- **Task details**:
Take the data below. Output it exactly from its first line through the line containing "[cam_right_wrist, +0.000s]".

- **Record extracts**:

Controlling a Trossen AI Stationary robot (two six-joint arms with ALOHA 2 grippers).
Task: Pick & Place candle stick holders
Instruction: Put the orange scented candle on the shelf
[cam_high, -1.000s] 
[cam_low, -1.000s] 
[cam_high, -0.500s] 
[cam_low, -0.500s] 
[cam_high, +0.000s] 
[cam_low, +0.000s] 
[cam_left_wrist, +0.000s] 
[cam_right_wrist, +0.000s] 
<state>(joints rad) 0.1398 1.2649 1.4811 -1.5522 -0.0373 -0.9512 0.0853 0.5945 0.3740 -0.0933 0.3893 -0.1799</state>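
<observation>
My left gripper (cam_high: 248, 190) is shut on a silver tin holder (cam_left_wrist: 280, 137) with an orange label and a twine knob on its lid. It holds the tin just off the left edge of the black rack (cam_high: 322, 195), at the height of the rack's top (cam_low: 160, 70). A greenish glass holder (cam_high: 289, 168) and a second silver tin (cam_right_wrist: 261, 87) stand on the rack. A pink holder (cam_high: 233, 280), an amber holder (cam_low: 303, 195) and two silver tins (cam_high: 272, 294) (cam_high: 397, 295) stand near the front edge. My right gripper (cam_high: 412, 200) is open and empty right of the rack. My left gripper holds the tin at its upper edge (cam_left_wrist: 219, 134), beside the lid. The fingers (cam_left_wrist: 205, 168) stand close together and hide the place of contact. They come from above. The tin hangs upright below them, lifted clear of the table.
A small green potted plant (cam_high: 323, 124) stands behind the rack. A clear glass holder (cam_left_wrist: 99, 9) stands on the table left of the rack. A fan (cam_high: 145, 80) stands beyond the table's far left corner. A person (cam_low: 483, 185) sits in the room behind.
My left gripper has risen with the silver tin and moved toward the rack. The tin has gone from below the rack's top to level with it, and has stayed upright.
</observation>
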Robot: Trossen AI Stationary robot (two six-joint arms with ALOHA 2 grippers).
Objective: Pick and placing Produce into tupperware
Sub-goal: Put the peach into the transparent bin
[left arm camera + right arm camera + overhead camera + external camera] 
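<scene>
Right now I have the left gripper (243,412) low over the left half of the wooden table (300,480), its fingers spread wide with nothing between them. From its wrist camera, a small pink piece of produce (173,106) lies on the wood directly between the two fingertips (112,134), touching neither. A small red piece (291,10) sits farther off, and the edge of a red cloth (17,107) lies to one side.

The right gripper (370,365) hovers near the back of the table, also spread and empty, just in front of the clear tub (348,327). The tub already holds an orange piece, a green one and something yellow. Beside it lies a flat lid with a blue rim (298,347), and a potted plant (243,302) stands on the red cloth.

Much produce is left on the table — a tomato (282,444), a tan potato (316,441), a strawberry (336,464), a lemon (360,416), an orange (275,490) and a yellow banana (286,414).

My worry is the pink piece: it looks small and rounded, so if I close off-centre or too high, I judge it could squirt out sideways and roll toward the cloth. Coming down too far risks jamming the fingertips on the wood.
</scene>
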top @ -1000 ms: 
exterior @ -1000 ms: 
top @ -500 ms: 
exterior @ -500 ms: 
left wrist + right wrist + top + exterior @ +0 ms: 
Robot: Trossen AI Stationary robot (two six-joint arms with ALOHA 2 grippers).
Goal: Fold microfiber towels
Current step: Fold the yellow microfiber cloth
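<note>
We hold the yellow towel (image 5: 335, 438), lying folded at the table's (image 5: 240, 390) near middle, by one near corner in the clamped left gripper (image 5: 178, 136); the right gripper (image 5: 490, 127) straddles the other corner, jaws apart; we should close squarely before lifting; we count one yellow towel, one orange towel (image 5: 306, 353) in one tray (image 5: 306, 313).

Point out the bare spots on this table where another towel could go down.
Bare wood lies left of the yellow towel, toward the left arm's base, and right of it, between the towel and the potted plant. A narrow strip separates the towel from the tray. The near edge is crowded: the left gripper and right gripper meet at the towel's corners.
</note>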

- **Response to this task**:
Controlling a Trossen AI Stationary robot (two six-joint arms with ALOHA 2 grippers).
Task: Pick & Place candle stick holders
Instruction: Put the orange scented candle on the shelf
[cam_high, -1.000s] 
[cam_low, -1.000s] 
[cam_high, -0.500s] 
[cam_low, -0.500s] 
[cam_high, +0.000s] 
[cam_low, +0.000s] 
[cam_left_wrist, +0.000s] 
[cam_right_wrist, +0.000s] 

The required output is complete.